What’s different in 2024? First and foremost: Advanced, highly sensitive imaging techniques. MRIs can pick up small lytic lesions (and even the precursor to lytic lesions) that would not appear on an x-ray. In fact, relying solely on x-rays risks missing half of the lytic lesions.

Therefore, using the same criteria, many people who in the past were diagnosed with SMM would today be diagnosed with MM. Furthermore, in 2014 a diagnostic change reclassified people’s diagnosis from the highest risk category of SMM to the category of active MM.

Due to these scientific advances and classification changes, I believe that the natural history of SMM is unknown. Risk stratification models for SMM derived from data sets of people who had not undergone rigorous advanced imaging likely are skewed by data from people who had MM. In addition, current risk stratification models have very poor concordance with each other. I routinely see people whose 2-year risk according to different models varies by more than 30%-40%.

All this information tells us that SMM today is more indolent than the SMM of the past. Paradoxically, however, our therapies keep getting more and more aggressive, exposing this vulnerable group of people to intense treatment regimens that they may not require.

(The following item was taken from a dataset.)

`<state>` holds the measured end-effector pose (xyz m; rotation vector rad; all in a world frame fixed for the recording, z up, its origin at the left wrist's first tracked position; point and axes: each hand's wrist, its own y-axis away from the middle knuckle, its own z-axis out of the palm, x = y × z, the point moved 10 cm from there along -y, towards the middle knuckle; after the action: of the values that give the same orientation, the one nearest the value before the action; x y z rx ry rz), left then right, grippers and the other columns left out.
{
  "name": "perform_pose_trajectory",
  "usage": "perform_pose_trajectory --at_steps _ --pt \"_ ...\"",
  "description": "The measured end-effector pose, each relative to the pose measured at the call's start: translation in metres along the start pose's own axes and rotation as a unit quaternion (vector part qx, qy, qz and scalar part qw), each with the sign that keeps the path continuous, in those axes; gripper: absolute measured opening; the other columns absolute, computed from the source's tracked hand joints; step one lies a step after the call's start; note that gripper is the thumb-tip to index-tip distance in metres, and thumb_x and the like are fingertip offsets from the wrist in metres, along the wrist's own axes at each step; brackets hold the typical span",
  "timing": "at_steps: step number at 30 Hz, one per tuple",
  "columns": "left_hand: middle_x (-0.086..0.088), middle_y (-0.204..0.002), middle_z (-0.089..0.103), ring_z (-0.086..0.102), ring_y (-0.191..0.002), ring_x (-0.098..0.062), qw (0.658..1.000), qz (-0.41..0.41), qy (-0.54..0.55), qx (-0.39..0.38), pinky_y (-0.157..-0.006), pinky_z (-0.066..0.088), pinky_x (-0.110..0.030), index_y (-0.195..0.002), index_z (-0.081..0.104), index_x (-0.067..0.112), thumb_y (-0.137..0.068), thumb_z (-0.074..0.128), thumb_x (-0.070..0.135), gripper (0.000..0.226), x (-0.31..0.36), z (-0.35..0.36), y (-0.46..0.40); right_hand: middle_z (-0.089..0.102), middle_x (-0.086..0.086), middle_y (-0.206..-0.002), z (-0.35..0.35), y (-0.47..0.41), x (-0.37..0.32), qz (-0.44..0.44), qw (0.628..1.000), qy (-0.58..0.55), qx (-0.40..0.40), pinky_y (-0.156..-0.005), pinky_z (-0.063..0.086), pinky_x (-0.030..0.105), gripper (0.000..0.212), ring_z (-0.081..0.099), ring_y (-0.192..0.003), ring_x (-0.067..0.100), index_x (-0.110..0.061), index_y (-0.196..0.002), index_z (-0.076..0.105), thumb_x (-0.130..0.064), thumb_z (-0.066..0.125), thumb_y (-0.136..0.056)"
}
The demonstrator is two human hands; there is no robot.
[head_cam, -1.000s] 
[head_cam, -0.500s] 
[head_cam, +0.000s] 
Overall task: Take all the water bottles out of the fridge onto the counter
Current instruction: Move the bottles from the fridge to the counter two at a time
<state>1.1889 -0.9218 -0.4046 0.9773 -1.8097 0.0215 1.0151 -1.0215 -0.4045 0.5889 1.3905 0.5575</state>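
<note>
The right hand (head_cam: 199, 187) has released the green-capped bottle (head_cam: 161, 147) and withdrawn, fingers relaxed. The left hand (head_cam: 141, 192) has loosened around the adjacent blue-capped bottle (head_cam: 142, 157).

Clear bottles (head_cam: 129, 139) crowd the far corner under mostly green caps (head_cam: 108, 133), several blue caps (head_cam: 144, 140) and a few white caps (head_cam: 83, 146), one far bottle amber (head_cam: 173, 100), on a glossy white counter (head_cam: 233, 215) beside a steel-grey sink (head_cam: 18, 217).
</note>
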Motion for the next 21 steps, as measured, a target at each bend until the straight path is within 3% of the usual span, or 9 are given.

Therapies tested on people diagnosed with SMM include an aggressive three-drug regimen, autologous stem cell transplant, and 2 years of additional therapy, as well as more recently CAR T-cell therapy which so far has at least a 4%-5% treatment-related mortality risk in people with myeloma and a strong signal for secondary cancer risk. Other trials are testing bispecific therapies such as talquetamab, a drug which in my experience causes horrendous skin toxicity, profound weight loss, and one’s nails to fall off.

Doctors routinely keep showing slides from Kyle’s pivotal work to describe the natural history of SMM and to justify the need for treatment, and trials continue to use outdated progression prediction models.

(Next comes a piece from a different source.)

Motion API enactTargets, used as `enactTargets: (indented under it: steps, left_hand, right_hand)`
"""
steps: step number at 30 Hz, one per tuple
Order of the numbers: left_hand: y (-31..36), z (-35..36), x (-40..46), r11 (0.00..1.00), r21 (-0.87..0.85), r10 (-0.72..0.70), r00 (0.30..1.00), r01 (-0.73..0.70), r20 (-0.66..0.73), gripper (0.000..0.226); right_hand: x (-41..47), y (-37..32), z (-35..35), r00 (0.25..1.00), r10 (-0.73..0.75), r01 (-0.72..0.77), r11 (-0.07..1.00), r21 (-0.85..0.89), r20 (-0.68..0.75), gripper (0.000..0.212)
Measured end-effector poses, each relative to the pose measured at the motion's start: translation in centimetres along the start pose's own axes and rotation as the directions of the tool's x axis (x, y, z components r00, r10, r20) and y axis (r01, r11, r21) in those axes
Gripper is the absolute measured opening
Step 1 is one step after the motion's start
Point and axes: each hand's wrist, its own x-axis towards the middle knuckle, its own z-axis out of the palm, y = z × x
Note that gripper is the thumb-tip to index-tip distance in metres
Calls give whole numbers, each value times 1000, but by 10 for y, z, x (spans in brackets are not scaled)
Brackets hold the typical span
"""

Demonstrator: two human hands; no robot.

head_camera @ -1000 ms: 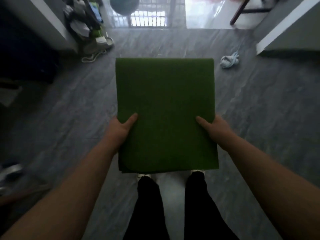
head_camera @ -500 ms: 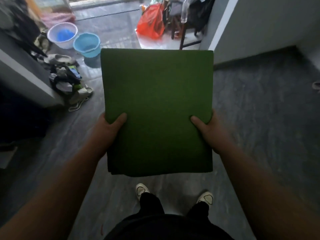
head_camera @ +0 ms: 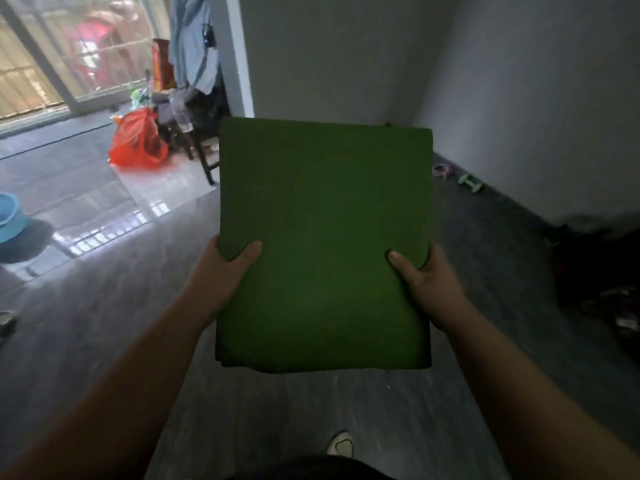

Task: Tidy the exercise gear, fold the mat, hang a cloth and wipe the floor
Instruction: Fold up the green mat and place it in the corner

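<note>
mat (head_camera: 322,244), dark green and folded into a flat, thick square, is held out level at about waist height, above the grey floor (head_camera: 104,306) and in the middle of the view. it is gripped at both side edges near its nearer half: the left hand (head_camera: 221,271) is curled round the left edge with the thumb laid on top, and the right hand (head_camera: 426,285) is curled round the right edge the same way; the remaining fingers are hidden beneath.

since a second ago the grip is unchanged, but the surroundings have swung round. the shoes and the two basins seen earlier have slid off to the left, and a pale wall corner (head_camera: 408,81) is now faced directly. folding appears finished, and the mat is judged to be on its way to a storage spot near that corner.

along the right wall, on the floor, a small green dumbbell (head_camera: 470,181) and a pink loop (head_camera: 441,171), perhaps a band, are seen. to the left, a red plastic bag (head_camera: 138,140), hanging clothes (head_camera: 194,46), a glass door (head_camera: 69,53) and the edge of a blue basin (head_camera: 10,216) are visible. one white shoe (head_camera: 341,445) is glimpsed below.

no brand, label or writing can be read anywhere.
</note>
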Motion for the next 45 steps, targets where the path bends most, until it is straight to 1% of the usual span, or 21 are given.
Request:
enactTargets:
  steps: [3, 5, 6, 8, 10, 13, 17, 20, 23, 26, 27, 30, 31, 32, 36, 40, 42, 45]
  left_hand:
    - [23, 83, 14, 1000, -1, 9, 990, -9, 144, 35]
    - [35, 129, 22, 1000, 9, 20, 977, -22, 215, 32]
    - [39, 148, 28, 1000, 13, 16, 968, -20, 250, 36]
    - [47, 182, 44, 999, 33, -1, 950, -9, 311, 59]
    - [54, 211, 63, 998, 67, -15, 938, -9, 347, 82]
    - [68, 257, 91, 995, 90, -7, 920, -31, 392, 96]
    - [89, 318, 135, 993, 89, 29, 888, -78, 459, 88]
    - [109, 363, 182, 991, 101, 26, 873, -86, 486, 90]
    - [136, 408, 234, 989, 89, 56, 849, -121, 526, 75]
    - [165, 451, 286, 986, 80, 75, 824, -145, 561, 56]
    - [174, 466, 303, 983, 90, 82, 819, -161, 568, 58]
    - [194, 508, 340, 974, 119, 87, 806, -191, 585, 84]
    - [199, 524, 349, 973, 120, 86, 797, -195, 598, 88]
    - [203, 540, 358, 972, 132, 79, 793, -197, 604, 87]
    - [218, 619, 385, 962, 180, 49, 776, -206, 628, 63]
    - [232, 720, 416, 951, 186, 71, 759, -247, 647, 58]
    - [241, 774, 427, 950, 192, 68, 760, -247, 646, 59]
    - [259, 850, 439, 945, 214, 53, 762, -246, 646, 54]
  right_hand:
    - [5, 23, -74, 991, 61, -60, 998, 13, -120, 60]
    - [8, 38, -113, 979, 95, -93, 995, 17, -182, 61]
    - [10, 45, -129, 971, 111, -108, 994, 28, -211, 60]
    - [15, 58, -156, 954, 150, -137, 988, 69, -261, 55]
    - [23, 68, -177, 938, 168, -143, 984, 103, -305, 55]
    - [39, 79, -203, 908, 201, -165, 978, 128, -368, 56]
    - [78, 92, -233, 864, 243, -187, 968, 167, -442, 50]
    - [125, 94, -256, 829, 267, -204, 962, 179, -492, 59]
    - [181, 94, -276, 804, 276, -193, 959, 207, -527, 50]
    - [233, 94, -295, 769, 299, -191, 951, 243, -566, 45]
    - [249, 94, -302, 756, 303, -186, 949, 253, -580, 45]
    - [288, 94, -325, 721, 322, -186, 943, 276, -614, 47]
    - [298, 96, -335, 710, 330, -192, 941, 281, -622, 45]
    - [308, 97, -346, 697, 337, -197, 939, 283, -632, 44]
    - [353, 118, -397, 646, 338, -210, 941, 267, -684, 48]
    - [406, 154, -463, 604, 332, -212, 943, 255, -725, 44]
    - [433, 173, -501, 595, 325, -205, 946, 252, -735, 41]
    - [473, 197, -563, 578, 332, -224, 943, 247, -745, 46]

In my opinion, as people with MM keep living longer and treatments for MM keep getting better, the threshold for intervening with asymptomatic, healthy people with SMM should be getting higher, not lower.

I strongly believe that the current landscape of SMM treatment exemplifies good intentions leading to bad outcomes. A routine blood test in a completely healthy person that finds elevated total protein in the blood could culminate in well-intentioned but aggressive therapies that can lead to many serious side effects. (I repeat: Secondary cancers and deaths from infections have all occurred in SMM trials.)

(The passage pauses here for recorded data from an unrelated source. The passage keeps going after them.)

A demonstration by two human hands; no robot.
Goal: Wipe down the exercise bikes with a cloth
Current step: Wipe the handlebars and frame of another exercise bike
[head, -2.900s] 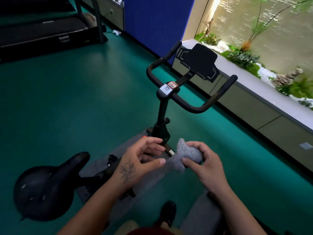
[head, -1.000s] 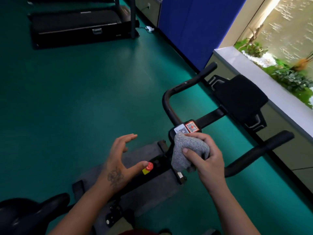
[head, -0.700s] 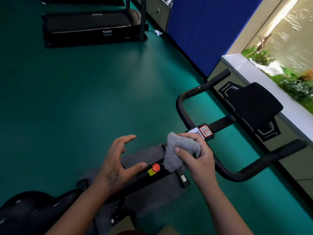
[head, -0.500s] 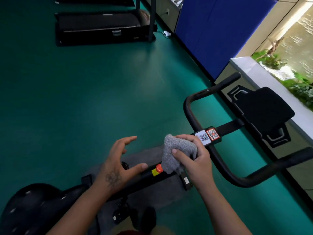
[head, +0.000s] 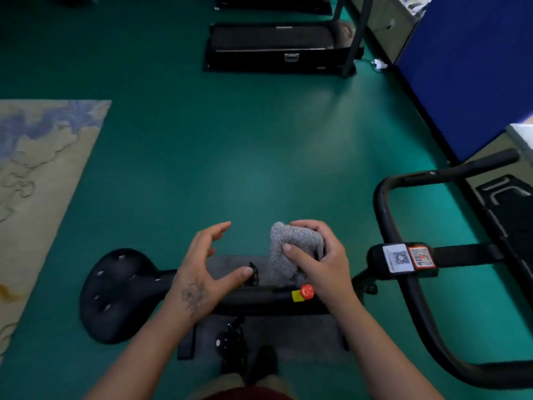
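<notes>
A black exercise bike lies across the lower view: saddle (head: 115, 295) at left, frame bar (head: 259, 298) with a red knob (head: 306, 291) in the middle, curved handlebar (head: 409, 298) with QR stickers (head: 408, 257) at right. My right hand (head: 320, 264) grips a bunched grey cloth (head: 291, 246) just above the frame bar, left of the handlebar stem. My left hand (head: 204, 272) hovers above the bar between saddle and cloth, fingers spread and loosely bent, holding nothing.
A grey mat (head: 230, 265) lies under the bike on the green floor. A black treadmill (head: 277, 47) stands at the back. A patterned rug (head: 37, 180) is at left. A blue partition (head: 467, 67) and a low ledge stand at right.
The view has swung left, so the handlebar sits further right. My right hand with the cloth has moved off the sticker hub, left toward the frame bar. My left hand stays spread.
</notes>
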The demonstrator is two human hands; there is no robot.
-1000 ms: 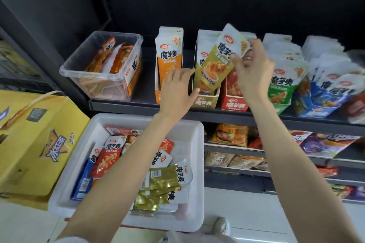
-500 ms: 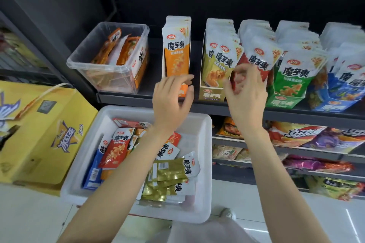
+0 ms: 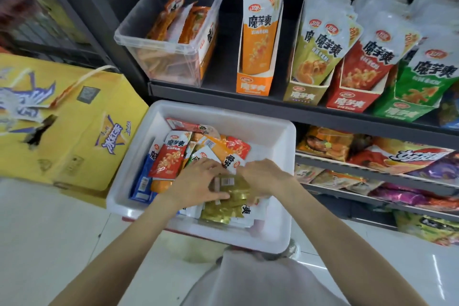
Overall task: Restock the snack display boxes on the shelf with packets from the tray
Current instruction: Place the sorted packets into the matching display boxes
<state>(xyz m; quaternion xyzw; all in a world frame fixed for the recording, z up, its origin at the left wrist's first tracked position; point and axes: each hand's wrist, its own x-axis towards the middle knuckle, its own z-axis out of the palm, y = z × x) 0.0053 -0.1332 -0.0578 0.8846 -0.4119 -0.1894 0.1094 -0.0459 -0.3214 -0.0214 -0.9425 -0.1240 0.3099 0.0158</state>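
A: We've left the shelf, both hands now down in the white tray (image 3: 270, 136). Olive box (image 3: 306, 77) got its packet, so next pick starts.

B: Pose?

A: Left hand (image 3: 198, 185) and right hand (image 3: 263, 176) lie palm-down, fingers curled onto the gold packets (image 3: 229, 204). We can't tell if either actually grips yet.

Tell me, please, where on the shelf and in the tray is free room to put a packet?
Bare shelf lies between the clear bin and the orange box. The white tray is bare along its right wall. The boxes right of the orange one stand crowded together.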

With no control arm, we simply don’t know how well these people might have fared without any therapy. For all we know, treatment may have shortened their lives due to complications up to and including death — all because of a blood test often conducted for reasons that have no evidentiary basis.

For example, plasma cell diseases are not linked to low bone density or auto-immune diseases, yet these labs are sent routinely as part of a workup for those conditions, leading to increasing anxiety and costs.

So, what is my approach? When treating people with SMM, I hold nuanced discussions of this data to help prioritize and reach informed decisions. After our honest conversation about the limitations of SMM models, older data, and the limitations of prospective data studying pharmacological treatment, almost no one signs up for treatment.

I want these people to stay safe, and I’m proud to be a part of a trial (SPOTLIGHT, NCT06212323) that aims to show prospectively that these people can be watched off treatment with monitoring via advanced imaging modalities.

In conclusion: SMM teaches us how, even in the absence of pharmacological interventions, the natural history of a disease can change over time, simply via better imaging techniques and changes in diagnostic classifications. Unfortunately, SMM also illustrates how good intentions can lead to harm.

Dr Mohyuddin is assistant professor in the multiple myeloma program at the Huntsman Cancer Institute at The University of Utah in Salt Lake City.